Paula explains the potential transitions Veterans face after leaving the military, “There are some Veterans that despised their time in the military and are more than happy to leave the organization. There are those that retire after an entire career and are moving onto the next phase of their life. Then there are others that leave for a whole variety of reasons, moving on in life, those medically discharged.” Paula pauses, her hands raised in a descriptive fashion. “But then there are LGBT Veterans who wanted to make the military their career, and whether they got kicked out because of Don’t Ask Don’t Tell (DADT) or they left because of transgender purposes, or that they couldn’t live authentically, they left. Because of the way I left, I never dealt with it because the military culture isn’t supportive or willing to talk to people with how they feel. Asking for help with emotions and feelings is not something that’s respected in the culture. It’s better today than it was, there’s more attention, but there’s still that stigma that asking for help is seen as a weakness as opposed to a strength.”

Behind her Transition Lenses that have turned dark while walking around the academy’s campus, Paula’s eyes begin to well up with tears. She momentarily apologizes, explaining that she had told herself she wasn’t going to cry. We all try to reassure her that she has no reason to apologize.
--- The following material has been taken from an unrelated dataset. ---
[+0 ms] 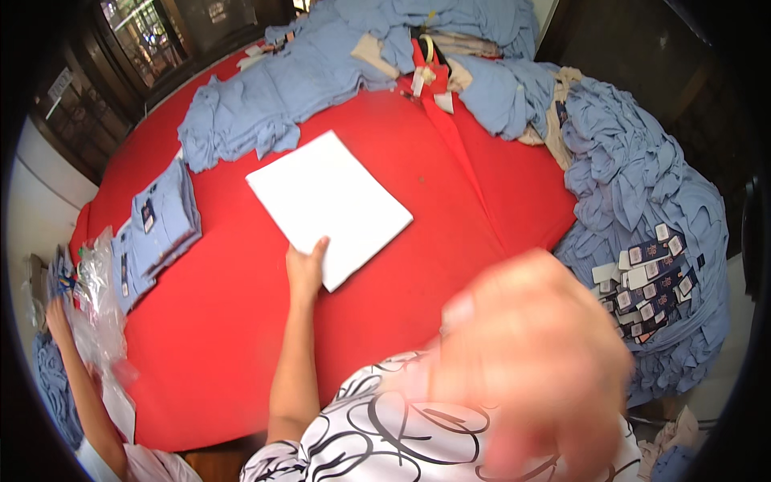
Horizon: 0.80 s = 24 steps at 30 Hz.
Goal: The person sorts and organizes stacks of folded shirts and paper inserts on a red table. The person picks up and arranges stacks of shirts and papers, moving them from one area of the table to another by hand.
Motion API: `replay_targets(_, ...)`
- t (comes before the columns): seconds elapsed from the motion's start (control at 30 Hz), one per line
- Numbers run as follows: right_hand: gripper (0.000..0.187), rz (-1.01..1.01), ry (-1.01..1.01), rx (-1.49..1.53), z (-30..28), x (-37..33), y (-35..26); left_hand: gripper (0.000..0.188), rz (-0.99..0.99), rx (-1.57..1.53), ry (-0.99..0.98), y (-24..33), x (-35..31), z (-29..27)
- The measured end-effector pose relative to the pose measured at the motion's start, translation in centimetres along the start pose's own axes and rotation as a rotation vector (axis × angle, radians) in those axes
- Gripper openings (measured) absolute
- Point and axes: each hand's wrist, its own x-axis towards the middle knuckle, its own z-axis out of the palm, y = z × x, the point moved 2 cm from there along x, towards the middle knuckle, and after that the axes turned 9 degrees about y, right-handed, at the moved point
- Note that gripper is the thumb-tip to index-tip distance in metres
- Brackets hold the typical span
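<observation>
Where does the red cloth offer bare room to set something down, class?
Bare: red cloth between folded blue clothes and left forearm, and between white sheet and heaped blue garments at right. Crowded: far and right edges, under heaps.

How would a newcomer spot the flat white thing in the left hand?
On the big red cloth surface, look between the folded blue garments at left and the crumpled blue pile at right. The left hand holds a flat white rectangle by its near-left edge. Its plain white face sets it apart from the blue garments.
</observation>
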Motion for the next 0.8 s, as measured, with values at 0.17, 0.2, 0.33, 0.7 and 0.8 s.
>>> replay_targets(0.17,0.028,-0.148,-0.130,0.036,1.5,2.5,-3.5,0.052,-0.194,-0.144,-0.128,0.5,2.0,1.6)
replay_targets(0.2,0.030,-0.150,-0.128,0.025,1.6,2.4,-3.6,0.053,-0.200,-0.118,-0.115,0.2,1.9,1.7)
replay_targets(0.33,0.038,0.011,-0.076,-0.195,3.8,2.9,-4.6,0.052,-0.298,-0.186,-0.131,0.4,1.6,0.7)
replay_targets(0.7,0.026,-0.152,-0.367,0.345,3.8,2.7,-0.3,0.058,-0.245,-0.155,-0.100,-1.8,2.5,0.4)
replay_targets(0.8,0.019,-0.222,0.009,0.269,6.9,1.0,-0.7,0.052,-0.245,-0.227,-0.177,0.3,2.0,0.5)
Although we will never be able to fully understand Paula’s pain, after hearing her story, we will always carry with us not only her hurt, but also her triumph in continuing the fight after leaving the Navy.

The next morning, we headed to Paula’s house in Bowie, Maryland, for the second project day. Pulling up to the house on the block with a big Navy flag in front, we knew we were at the right place. Paula welcomed us in, offering us pastries and coffee in her Spanish-style kitchen filled with rustic wood furniture and tiled floor. Sitting around the big dining table, we left off from where we ended the day before.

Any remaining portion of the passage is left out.